**Work to complete**
Whatever pictures appear, omit them, and repeat the data below exactly.

**Dataset extract**
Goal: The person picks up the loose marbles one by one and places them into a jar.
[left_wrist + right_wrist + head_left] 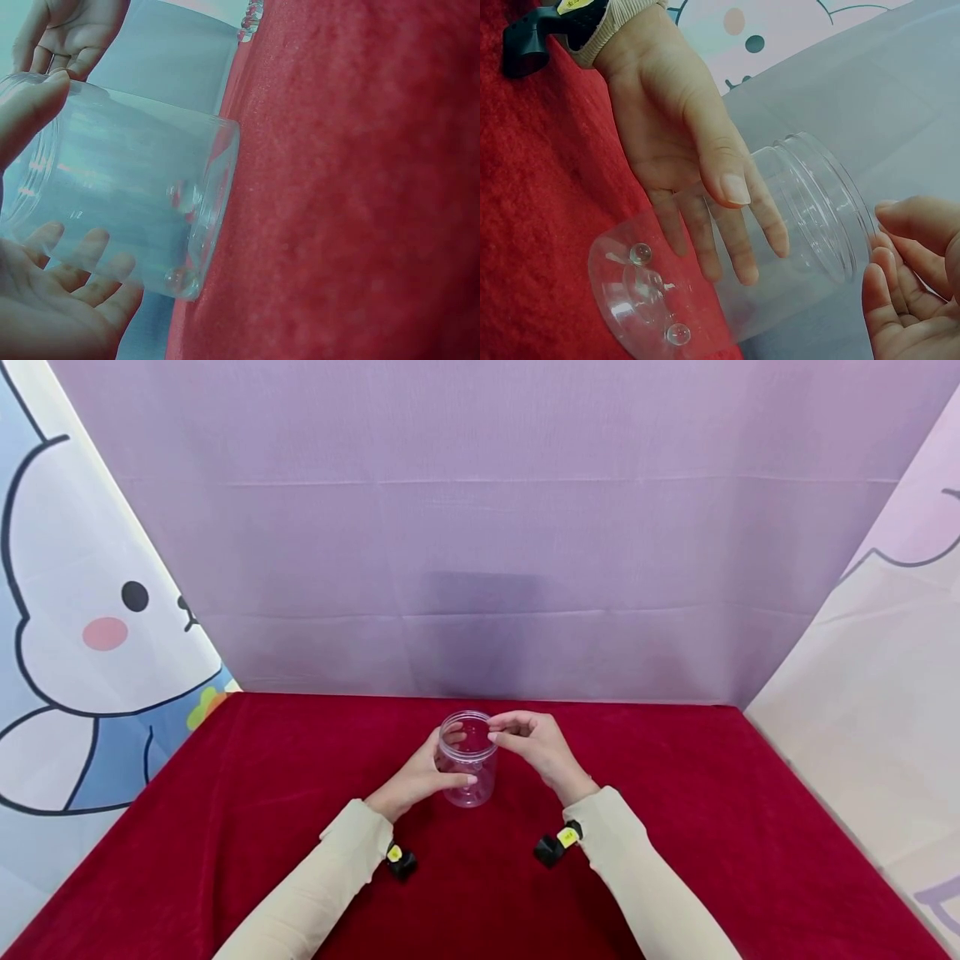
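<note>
A clear plastic jar [468, 777] stands upright on the red cloth, its top uncovered. My left hand [423, 775] grips its side, thumb at the front and the other fingers around the far side. Inside, at the bottom, lie small clear glass balls, among them one glass ball [679, 334] and another glass ball [640, 253]. My right hand [538, 745] is at the jar's right rim, thumb and bent fingers a little apart. Nothing shows between them. Whether those fingertips touch the rim is hard to tell.
Red cloth [675, 827] covers the table. A plain lilac backdrop [480, 527] rises behind it, with printed cartoon sheets on both sides. At the top of the left wrist view, a clear bumpy object [251, 19] sits at the cloth's far edge.
</note>
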A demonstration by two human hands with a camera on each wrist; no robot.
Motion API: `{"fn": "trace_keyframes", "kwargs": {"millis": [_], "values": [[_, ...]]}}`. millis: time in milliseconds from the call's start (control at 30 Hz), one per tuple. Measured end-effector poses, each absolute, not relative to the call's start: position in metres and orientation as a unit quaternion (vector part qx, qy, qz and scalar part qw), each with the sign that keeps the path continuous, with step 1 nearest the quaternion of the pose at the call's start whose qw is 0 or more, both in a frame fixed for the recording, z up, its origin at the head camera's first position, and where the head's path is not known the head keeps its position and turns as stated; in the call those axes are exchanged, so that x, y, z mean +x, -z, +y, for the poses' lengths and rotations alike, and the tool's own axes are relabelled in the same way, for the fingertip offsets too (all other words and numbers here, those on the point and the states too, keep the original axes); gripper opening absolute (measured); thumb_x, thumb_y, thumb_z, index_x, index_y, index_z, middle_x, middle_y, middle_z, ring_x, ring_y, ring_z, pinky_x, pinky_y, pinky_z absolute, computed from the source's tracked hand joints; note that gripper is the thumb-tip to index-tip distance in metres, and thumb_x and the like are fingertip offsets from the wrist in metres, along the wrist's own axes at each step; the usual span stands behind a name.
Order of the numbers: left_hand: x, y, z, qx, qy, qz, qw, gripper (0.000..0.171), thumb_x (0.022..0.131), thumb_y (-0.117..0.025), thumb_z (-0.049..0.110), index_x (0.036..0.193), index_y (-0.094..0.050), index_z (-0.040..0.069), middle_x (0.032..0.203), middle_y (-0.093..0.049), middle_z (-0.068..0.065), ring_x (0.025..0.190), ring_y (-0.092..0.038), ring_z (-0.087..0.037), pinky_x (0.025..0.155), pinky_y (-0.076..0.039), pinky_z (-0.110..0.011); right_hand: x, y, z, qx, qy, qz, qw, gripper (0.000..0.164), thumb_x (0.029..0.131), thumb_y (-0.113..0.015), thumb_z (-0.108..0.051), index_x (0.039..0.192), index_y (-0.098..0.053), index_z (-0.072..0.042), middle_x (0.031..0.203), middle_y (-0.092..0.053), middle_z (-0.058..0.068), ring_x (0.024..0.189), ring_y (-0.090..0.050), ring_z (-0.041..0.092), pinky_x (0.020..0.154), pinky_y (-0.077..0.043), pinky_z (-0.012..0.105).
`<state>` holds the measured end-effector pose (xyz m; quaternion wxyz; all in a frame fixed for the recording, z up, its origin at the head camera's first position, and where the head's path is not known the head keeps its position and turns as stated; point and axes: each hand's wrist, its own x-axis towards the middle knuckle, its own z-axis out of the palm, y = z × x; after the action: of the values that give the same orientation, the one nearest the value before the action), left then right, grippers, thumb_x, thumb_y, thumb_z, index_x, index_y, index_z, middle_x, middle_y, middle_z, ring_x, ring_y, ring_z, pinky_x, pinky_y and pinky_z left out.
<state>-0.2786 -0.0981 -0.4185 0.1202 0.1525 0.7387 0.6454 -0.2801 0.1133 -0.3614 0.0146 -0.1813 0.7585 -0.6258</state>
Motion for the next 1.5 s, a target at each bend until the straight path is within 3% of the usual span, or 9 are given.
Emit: {"fn": "trace_keyframes", "kwargs": {"millis": [233, 633, 900, 1167, 1500], "values": [[-0.279, 0.42, -0.1, 0.15, -0.647, 0.739, 0.118, 0.089, 0.077, -0.078, 0.015, 0.146, -0.022, 0.023, 0.145, -0.037, -0.005, 0.134, -0.034, -0.03, 0.106, -0.033, -0.049, -0.279, 0.361, 0.112, -0.18, 0.631, 0.754, 0.019, 0.028, 0.084, -0.066, 0.0, 0.11, -0.063, 0.01, 0.105, -0.067, 0.021, 0.082, -0.059, 0.014, 0.073, -0.05, 0.023], [-0.279, 0.42, -0.101, 0.147, -0.645, 0.741, 0.117, 0.087, 0.078, -0.076, 0.014, 0.146, -0.023, 0.021, 0.146, -0.035, -0.009, 0.134, -0.034, -0.032, 0.106, -0.033, -0.049, -0.283, 0.373, 0.114, -0.185, 0.661, 0.727, 0.019, 0.029, 0.084, -0.069, -0.006, 0.109, -0.065, 0.006, 0.109, -0.063, 0.027, 0.084, -0.061, 0.014, 0.077, -0.05, 0.023], [-0.278, 0.42, -0.1, 0.149, -0.644, 0.742, 0.111, 0.088, 0.078, -0.076, 0.011, 0.147, -0.022, 0.018, 0.146, -0.035, -0.011, 0.134, -0.035, -0.031, 0.106, -0.033, -0.049, -0.281, 0.376, 0.118, -0.19, 0.67, 0.718, 0.021, 0.03, 0.083, -0.07, -0.007, 0.109, -0.064, 0.008, 0.095, -0.07, 0.0, 0.085, -0.061, 0.014, 0.077, -0.05, 0.025], [-0.28, 0.421, -0.099, 0.153, -0.644, 0.741, 0.113, 0.09, 0.077, -0.077, 0.014, 0.147, -0.021, 0.016, 0.147, -0.034, -0.011, 0.133, -0.035, -0.031, 0.105, -0.034, -0.05, -0.276, 0.377, 0.129, -0.187, 0.661, 0.727, 0.009, 0.028, 0.083, -0.071, -0.009, 0.108, -0.066, 0.004, 0.101, -0.067, 0.019, 0.086, -0.063, 0.014, 0.08, -0.051, 0.027], [-0.279, 0.421, -0.098, 0.156, -0.642, 0.742, 0.111, 0.088, 0.078, -0.076, 0.011, 0.147, -0.022, 0.015, 0.148, -0.032, -0.014, 0.135, -0.032, -0.032, 0.106, -0.033, -0.048, -0.267, 0.384, 0.152, -0.17, 0.611, 0.773, 0.026, 0.027, 0.085, -0.071, -0.017, 0.109, -0.068, -0.006, 0.103, -0.069, 0.005, 0.088, -0.062, 0.018, 0.08, -0.051, 0.033]]}}
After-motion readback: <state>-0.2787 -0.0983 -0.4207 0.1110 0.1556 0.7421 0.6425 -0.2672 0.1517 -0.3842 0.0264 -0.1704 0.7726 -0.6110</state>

**Expected answer**
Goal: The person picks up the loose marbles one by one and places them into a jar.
[left_wrist + right_wrist + head_left] 
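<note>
A clear plastic jar [468, 777] stands upright on the red cloth, its top uncovered. My left hand [423, 775] grips its side, thumb at the front and the other fingers around the far side. Inside, at the bottom, lie small clear glass balls, among them one glass ball [679, 334] and another glass ball [640, 253]. My right hand [538, 745] is at the jar's right rim, thumb and bent fingers a little apart. Nothing shows between them. Whether those fingertips touch the rim is hard to tell.
Red cloth [675, 827] covers the table. A plain lilac backdrop [480, 527] rises behind it, with printed cartoon sheets on both sides. At the top of the left wrist view, a clear bumpy object [251, 19] sits at the cloth's far edge.
</note>
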A demonstration by two human hands with a camera on each wrist; no robot.
Motion API: `{"fn": "trace_keyframes", "kwargs": {"millis": [_], "values": [[_, ...]]}}`. millis: time in milliseconds from the call's start (control at 30 Hz), one per tuple. Measured end-effector poses, each absolute, not relative to the call's start: position in metres and orientation as a unit quaternion (vector part qx, qy, qz and scalar part qw), each with the sign that keeps the path continuous, with step 1 nearest the quaternion of the pose at the call's start whose qw is 0 or more, both in a frame fixed for the recording, z up, its origin at the head camera's first position, and where the head's path is not known the head keeps its position and turns as stated; in the call those axes are exchanged, so that x, y, z mean +x, -z, +y, for the poses' lengths and rotations alike, and the tool's own axes are relabelled in the same way, for the fingertip offsets too (all other words and numbers here, those on the point and the states too, keep the original axes); gripper opening absolute (measured); thumb_x, thumb_y, thumb_z, index_x, index_y, index_z, middle_x, middle_y, middle_z, ring_x, ring_y, ring_z, pinky_x, pinky_y, pinky_z absolute, computed from the source's tracked hand joints; note that gripper is the thumb-tip to index-tip distance in metres, and thumb_x and the like are fingertip offsets from the wrist in metres, along the wrist's own axes at each step; the usual span stands behind a name.
Order of the numbers: left_hand: x, y, z, qx, qy, qz, qw, gripper (0.000..0.171), thumb_x (0.022..0.131), thumb_y (-0.117..0.025), thumb_z (-0.049..0.110), index_x (0.036..0.193), index_y (-0.094..0.050), index_z (-0.040..0.069), middle_x (0.032..0.203), middle_y (-0.093..0.049), middle_z (-0.068..0.065), ring_x (0.025..0.190), ring_y (-0.092..0.038), ring_z (-0.087..0.037), pinky_x (0.025..0.155), pinky_y (-0.076..0.039), pinky_z (-0.110..0.011); right_hand: x, y, z, qx, qy, qz, qw, gripper (0.000..0.164), thumb_x (0.029..0.131), thumb_y (-0.113..0.015), thumb_z (-0.108..0.051), index_x (0.039..0.192), index_y (-0.098..0.053), index_z (-0.072..0.042), middle_x (0.031..0.203), middle_y (-0.092..0.053), middle_z (-0.058..0.068), ring_x (0.024..0.189), ring_y (-0.090..0.050), ring_z (-0.041..0.092), pinky_x (0.020..0.154), pinky_y (-0.077..0.043), pinky_z (-0.012..0.105).
`<state>` holds the measured end-effector pose (xyz m; quaternion wxyz; all in a frame fixed for the recording, z up, its origin at the head camera's first position, and where the head's path is not known the head keeps its position and turns as stated; point and axes: each hand's wrist, its own x-axis towards the middle knuckle, its own z-axis out of the palm, y = z × x; after the action: of the values that give the same orientation, the one nearest the value before the action), left then right, grippers, thumb_x, thumb_y, thumb_z, index_x, index_y, index_z, middle_x, middle_y, middle_z, ring_x, ring_y, ring_z, pinky_x, pinky_y and pinky_z left out.
<state>-0.2786 -0.0981 -0.4185 0.1202 0.1525 0.7387 0.6454 -0.2801 0.1133 -0.3614 0.0146 -0.1813 0.7585 -0.6258</state>
Motion for the next 1.5 s, a target at each bend until the straight path is within 3% of the usual span, or 9 are given.
Emit: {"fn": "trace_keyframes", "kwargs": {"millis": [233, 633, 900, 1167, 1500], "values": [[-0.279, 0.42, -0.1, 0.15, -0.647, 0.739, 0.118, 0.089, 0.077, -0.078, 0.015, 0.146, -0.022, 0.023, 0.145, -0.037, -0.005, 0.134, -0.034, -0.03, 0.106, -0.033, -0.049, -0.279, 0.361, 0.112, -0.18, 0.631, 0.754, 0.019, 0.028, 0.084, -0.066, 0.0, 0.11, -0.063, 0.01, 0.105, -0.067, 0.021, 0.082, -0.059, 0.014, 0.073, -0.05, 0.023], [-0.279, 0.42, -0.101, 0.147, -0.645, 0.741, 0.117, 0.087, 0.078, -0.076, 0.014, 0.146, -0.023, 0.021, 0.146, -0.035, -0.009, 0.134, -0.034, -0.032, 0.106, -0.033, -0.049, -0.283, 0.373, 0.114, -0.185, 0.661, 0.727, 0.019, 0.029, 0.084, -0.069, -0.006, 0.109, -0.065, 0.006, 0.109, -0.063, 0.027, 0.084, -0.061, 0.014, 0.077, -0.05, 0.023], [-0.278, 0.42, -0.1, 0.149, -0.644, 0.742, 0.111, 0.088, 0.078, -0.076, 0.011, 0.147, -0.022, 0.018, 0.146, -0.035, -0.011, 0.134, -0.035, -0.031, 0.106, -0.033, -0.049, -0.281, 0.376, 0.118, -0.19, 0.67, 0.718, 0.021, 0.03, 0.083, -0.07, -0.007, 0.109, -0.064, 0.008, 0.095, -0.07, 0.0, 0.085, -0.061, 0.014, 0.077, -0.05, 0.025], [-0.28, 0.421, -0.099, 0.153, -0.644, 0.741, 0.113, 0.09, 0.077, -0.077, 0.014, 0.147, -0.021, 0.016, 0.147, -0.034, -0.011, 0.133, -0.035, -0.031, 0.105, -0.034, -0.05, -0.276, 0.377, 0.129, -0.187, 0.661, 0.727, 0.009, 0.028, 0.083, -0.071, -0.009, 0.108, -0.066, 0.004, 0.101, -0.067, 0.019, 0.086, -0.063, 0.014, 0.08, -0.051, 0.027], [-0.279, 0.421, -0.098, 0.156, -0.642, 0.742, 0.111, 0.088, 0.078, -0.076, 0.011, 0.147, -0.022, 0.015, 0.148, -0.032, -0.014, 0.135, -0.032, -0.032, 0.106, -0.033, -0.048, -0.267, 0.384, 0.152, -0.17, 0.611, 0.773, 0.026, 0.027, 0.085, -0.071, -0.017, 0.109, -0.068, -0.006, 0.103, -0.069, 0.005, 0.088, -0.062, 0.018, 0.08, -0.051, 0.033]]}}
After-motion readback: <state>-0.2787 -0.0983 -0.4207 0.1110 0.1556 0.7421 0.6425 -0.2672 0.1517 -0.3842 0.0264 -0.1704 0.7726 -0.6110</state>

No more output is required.